An Unusual Case of Tuberculous Tenosynovitis of the Hand
Manimaran R, Koppolu Kanchana, Aiswerya Shankar, Karthick J

TL;DR
A 26-year-old man with no health issues developed a rare case of tuberculosis in his wrist, showing how the disease can present without a known history of exposure.
Contribution
This case report highlights an unusual presentation of tuberculous tenosynovitis in a patient with no tuberculosis exposure history.
Findings
The patient had a nonhealing ulcer on the left little finger with restricted mobility.
No other symptoms indicated active tuberculosis in the patient.
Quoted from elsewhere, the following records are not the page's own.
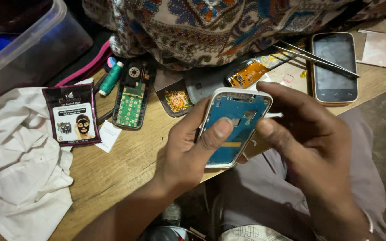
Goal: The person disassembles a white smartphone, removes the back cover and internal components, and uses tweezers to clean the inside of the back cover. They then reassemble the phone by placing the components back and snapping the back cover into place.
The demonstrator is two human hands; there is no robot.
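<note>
Opened phone shell (234, 127), white-rimmed with a blue circuit board showing inside, sits in the middle of the view above the edge of a wooden table (126, 156). The left hand (188, 147) is clamped around it from the side, thumb pressed flat on the board. The right hand (309, 143) is closed beside it, fingers pinching a thin white stick (273, 115) whose tip meets the shell's right edge. On the table behind lie a bare green keypad board (129, 107), a teal thread spool (111, 78), a dark sachet (72, 115), a white cloth (23, 165), metal tweezers (318, 60) resting across a black touchscreen phone (334, 67), and an orange flex part (249, 73)
</note>
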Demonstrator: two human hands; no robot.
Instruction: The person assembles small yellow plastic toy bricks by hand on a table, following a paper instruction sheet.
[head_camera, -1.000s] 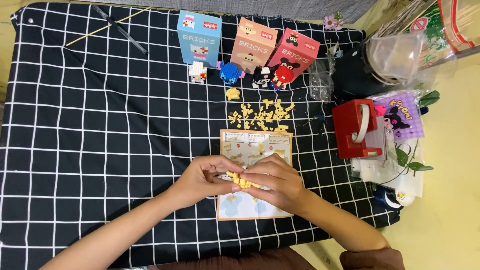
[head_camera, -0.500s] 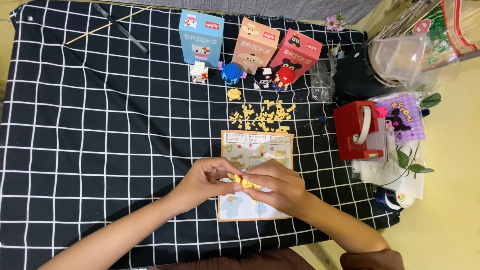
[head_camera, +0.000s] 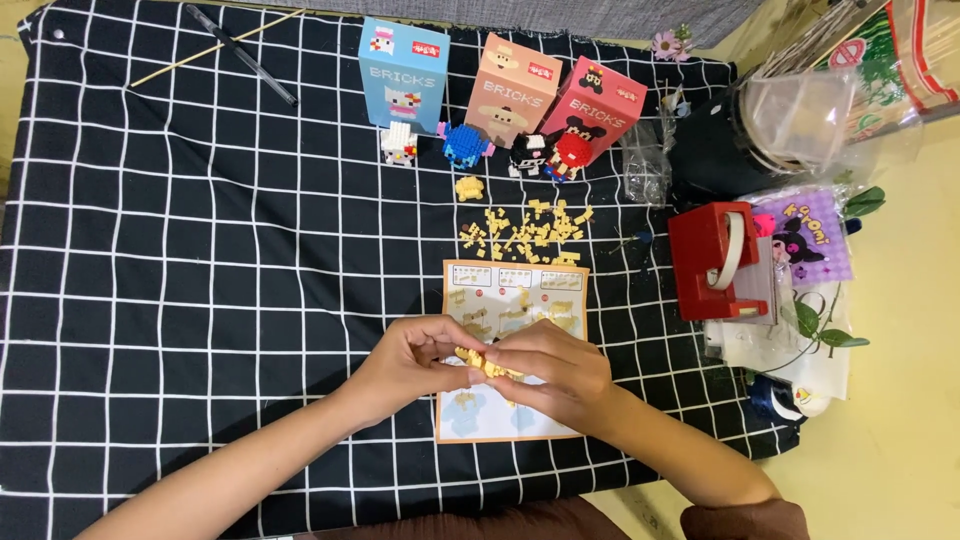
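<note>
Lower centre of frame: left hand (head_camera: 415, 362) and right hand (head_camera: 555, 372) meet fingertip to fingertip, both pinching a small yellow brick assembly (head_camera: 482, 362) between thumb and fingers (its exact shape is mostly hidden by the fingers). The assembly sits just above an instruction sheet (head_camera: 512, 300), which lies flat on the black checked cloth (head_camera: 200, 250).

Just above the sheet, centre frame: a scatter of loose yellow bricks (head_camera: 525, 232), with one small yellow built piece (head_camera: 469, 187) apart at its upper left.

Further up: four small brick figures (head_camera: 480, 148) in a row, and behind them three upright boxes, blue box (head_camera: 402, 72), peach box (head_camera: 513, 88), pink box (head_camera: 593, 108).

Right of frame: red tape dispenser (head_camera: 722, 262). Upper left: a black pen (head_camera: 242, 56) beside a thin wooden stick (head_camera: 200, 52).
</note>
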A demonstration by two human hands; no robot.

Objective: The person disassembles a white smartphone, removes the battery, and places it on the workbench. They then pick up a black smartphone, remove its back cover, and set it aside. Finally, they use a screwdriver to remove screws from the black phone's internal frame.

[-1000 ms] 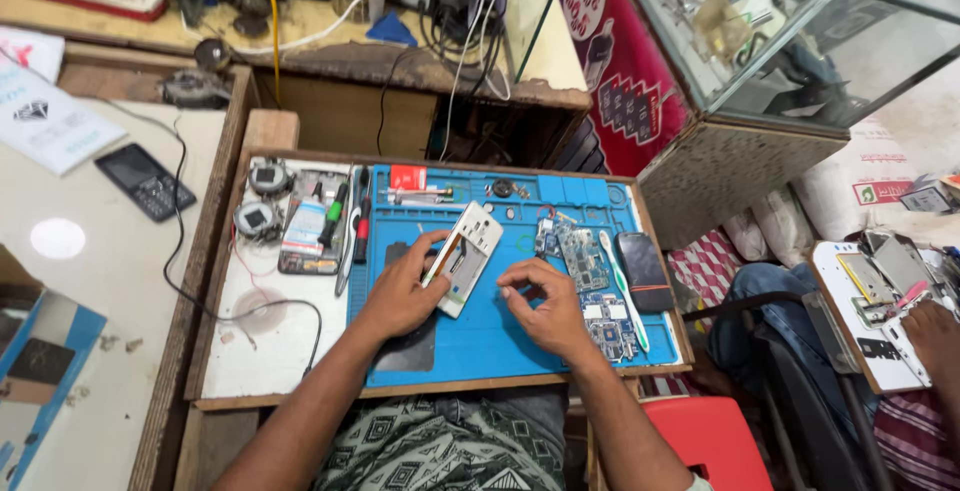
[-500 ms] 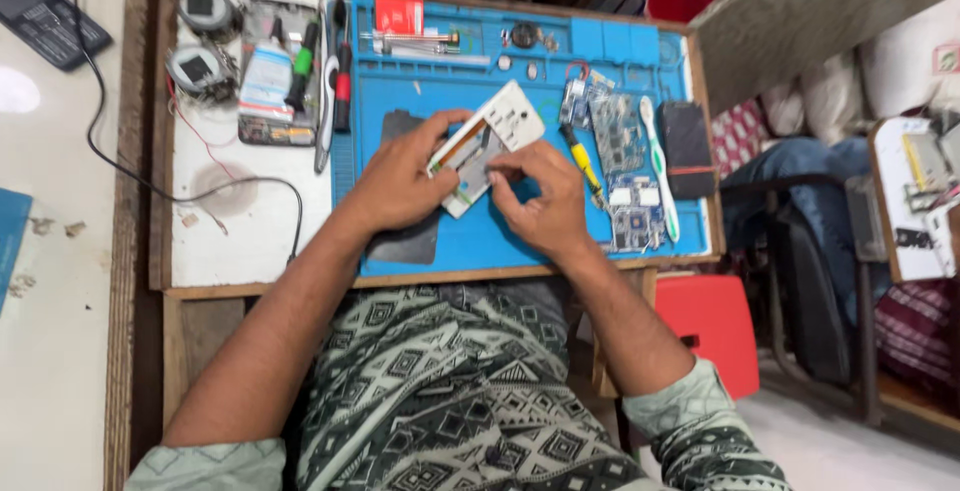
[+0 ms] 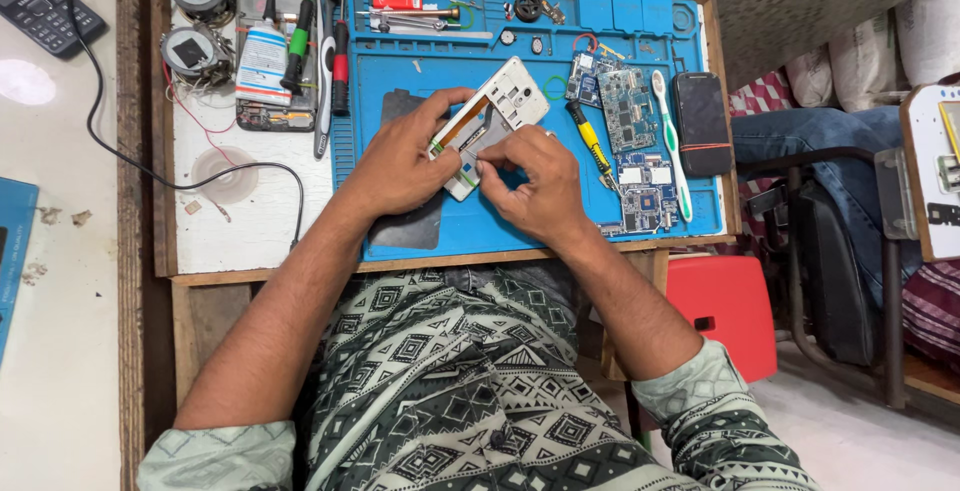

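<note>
An opened white phone body (image 3: 502,103) lies tilted on the blue work mat (image 3: 500,231), its insides facing up. My left hand (image 3: 400,163) grips its lower left side, thumb and fingers wrapped around the edge. My right hand (image 3: 535,183) pinches at the phone's lower middle with thumb and forefinger; what sits between the fingertips is too small to tell. A yellow-handled screwdriver (image 3: 590,143) lies just right of my right hand.
Circuit boards (image 3: 630,111), a white toothbrush (image 3: 670,141) and a dark phone (image 3: 702,123) lie on the mat's right. Tweezers, screwdrivers (image 3: 338,51), a bottle (image 3: 264,59) and solder reels (image 3: 196,21) sit at upper left. A red stool (image 3: 725,311) stands below the bench.
The view has tilted down and closer. My right hand moved from the mat onto the phone's lower part, while my left hand kept hold of it.
</note>
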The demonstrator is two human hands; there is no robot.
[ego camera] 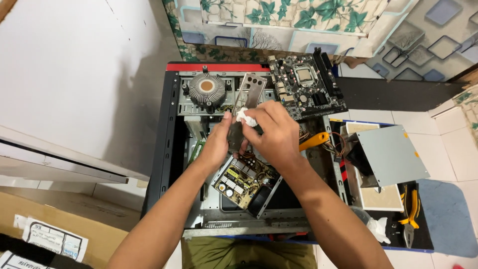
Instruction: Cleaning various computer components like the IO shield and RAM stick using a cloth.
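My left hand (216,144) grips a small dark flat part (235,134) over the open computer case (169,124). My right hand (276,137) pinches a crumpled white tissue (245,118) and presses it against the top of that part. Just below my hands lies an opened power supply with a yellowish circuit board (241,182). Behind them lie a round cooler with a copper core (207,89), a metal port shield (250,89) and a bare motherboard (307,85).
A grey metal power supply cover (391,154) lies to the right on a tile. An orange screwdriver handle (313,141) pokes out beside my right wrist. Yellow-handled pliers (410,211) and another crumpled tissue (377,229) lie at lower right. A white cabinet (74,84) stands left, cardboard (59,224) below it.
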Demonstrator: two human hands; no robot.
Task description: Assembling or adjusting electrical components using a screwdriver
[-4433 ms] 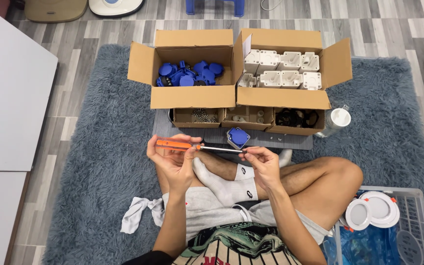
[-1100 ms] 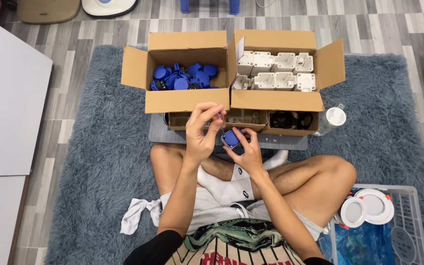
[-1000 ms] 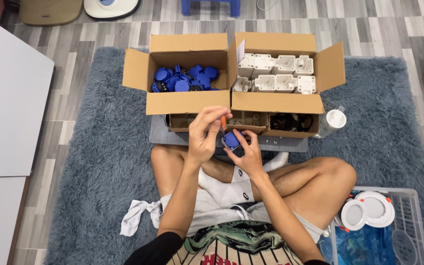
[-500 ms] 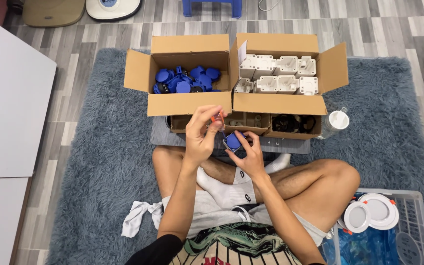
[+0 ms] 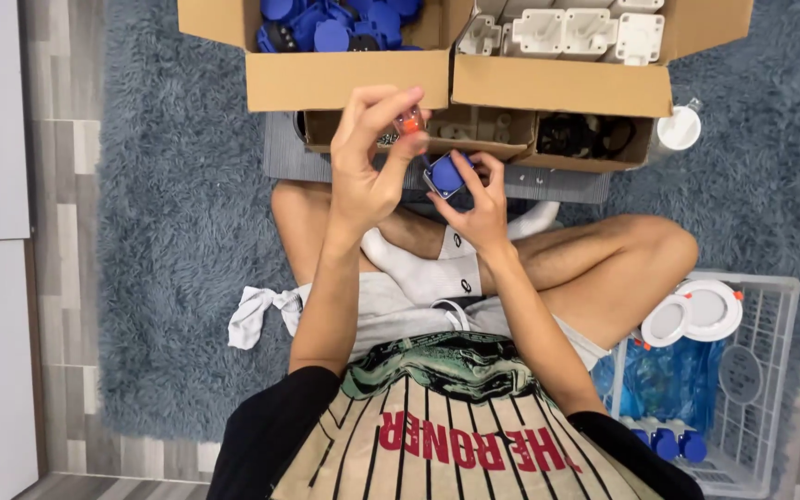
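Small blue part [image 5: 447,174] sits in the right hand [image 5: 483,208], pinched at its edges by fingertips, held above the crossed legs just in front of the low cardboard trays [image 5: 474,130]. Looks like rigid moulded plastic: light, stiff, probably smooth, so best held by the rim as now. Left hand [image 5: 368,167] is raised, wrist bent, fingers closed round the orange handle of a screwdriver [image 5: 410,120], held upright with its shaft pointing down at the part; the tip itself is too small to make out. Both forearms converge at mid-body. Beyond: open box of blue parts [image 5: 326,46], box of white housings [image 5: 585,46], grey rug [image 5: 178,231], white basket [image 5: 752,370] at right.
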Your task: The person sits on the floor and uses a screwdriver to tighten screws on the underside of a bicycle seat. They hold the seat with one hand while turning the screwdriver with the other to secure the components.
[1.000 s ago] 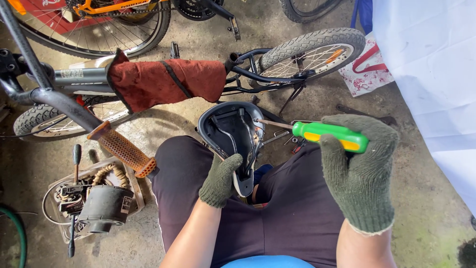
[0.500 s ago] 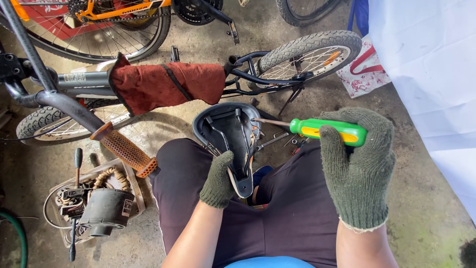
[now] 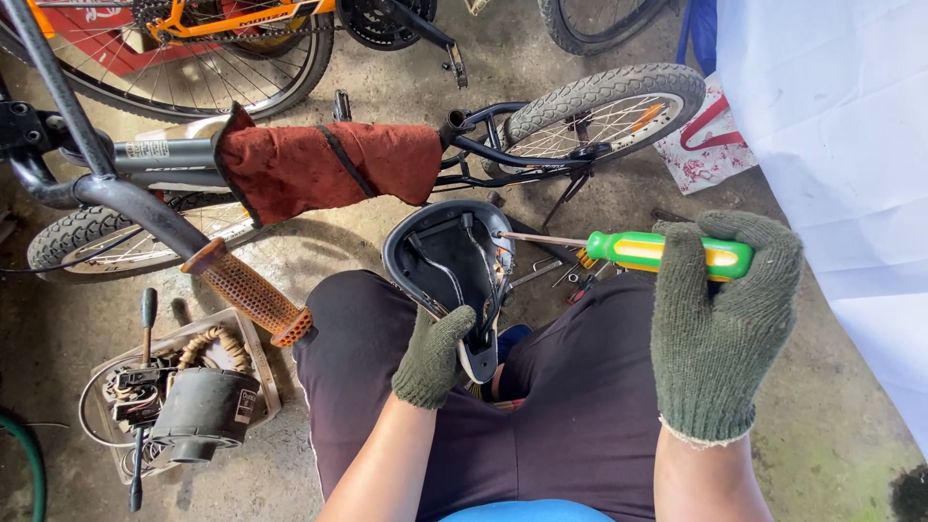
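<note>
Head view, looking down at our lap. Our left hand (image 3: 433,356), in a green knit glove, is closed around the narrow nose end of an upturned black bicycle saddle (image 3: 454,263), propping it between our knees with the underside and its metal rails facing up. Our right hand (image 3: 720,333), gloved the same, is clamped around the green-and-yellow handle of a screwdriver (image 3: 633,249); the shaft runs level to the left and the tip sits at the saddle's rail clamp on the right side of the underside. Whether the tip is seated in a fastener, we cannot tell. Small loose tools lie on the concrete floor (image 3: 831,435) just under the screwdriver shaft, too small to identify. Beyond the saddle a small bike (image 3: 541,135) lies on its side with a red cloth (image 3: 319,169) draped over its frame. Left of our knee: an orange-brown handlebar grip (image 3: 248,292), and a tray of parts (image 3: 184,396) on the floor.
</note>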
The case expands understanding of atypical presentations of tuberculous tenosynovitis.
Abstract
Infectious tuberculous tenosynovitis (TS) is an unusual occurrence in the forearm, wrist, or hand. Here we report a case of tuberculous TS of the wrist in a 26-year-old male with no comorbidities. The patient presented with a nonhealing ulcer on the palmar aspect of the proximal part of the left little finger with restricted mobility. There were no other symptoms to confirm the existence of an active tuberculosis infection in this patient. This case report helps broaden our knowledge about the different presentations of tuberculous TS in a patient with no history of exposure to tuberculosis.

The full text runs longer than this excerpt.